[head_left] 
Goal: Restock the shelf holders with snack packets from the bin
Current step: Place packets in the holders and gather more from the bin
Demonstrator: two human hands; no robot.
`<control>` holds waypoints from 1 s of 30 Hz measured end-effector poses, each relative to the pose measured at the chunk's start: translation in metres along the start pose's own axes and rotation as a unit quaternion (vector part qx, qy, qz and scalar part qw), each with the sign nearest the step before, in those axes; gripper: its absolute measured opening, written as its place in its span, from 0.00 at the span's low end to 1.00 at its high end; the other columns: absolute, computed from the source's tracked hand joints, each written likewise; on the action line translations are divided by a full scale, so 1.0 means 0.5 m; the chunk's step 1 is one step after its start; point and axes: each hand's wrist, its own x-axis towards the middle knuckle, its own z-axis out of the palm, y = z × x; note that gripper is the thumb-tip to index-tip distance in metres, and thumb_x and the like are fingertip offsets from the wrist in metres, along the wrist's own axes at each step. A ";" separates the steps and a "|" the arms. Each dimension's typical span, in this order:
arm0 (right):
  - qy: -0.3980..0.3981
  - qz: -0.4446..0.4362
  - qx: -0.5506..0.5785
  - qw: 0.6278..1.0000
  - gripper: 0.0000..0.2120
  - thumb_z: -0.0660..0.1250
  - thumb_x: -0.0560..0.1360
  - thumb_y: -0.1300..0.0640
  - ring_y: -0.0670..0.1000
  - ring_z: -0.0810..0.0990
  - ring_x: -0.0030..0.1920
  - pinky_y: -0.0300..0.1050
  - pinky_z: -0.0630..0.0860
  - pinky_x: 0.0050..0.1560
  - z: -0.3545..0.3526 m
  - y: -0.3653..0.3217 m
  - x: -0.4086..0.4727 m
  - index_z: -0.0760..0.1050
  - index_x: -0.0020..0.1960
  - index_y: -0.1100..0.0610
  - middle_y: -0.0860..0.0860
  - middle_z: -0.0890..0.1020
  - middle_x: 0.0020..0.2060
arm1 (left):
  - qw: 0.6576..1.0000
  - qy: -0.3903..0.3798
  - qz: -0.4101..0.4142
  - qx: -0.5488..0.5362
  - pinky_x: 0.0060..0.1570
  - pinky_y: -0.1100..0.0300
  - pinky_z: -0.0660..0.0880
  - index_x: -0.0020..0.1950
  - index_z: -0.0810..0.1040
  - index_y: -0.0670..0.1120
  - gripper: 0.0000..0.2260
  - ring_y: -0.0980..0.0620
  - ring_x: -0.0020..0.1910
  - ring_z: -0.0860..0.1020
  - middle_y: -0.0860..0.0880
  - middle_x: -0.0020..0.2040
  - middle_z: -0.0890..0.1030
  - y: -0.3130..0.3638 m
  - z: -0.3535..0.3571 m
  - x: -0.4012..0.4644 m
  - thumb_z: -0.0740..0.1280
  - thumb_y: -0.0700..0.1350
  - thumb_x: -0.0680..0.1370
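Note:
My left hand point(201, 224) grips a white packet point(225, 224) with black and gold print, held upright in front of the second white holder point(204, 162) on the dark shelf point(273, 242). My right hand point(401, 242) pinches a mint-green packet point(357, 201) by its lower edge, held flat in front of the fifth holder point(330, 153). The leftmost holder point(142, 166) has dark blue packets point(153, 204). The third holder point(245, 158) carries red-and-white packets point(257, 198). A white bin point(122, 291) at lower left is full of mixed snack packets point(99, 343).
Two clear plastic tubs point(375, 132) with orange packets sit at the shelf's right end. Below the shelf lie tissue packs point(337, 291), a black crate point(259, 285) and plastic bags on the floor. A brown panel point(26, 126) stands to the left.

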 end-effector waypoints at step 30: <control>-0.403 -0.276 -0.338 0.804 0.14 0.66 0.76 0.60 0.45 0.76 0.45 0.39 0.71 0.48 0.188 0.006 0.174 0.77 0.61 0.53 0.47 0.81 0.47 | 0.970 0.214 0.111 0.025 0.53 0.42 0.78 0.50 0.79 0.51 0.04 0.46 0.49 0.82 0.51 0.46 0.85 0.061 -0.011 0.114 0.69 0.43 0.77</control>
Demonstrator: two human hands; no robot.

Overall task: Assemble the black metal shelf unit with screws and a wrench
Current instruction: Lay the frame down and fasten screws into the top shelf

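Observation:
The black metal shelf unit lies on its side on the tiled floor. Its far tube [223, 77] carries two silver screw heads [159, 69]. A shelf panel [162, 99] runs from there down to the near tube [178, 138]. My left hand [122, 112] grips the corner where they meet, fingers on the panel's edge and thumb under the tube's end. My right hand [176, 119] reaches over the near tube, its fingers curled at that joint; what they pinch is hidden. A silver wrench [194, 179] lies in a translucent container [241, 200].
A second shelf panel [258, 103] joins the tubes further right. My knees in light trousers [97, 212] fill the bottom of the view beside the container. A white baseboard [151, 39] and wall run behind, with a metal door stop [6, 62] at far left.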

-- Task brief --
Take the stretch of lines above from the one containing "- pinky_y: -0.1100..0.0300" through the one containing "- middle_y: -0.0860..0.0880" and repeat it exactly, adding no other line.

-- Response area --
  - pinky_y: -0.1100..0.0300
  - pinky_z: -0.0660..0.0880
  - index_x: -0.0020..0.1950
  - index_z: -0.0810..0.1040
  - index_y: -0.0670..0.1120
  - gripper: 0.0000..0.2260
  - ring_y: -0.0980..0.0620
  - ring_x: -0.0020..0.1910
  - ring_z: -0.0860..0.1020
  - middle_y: -0.0860..0.0880

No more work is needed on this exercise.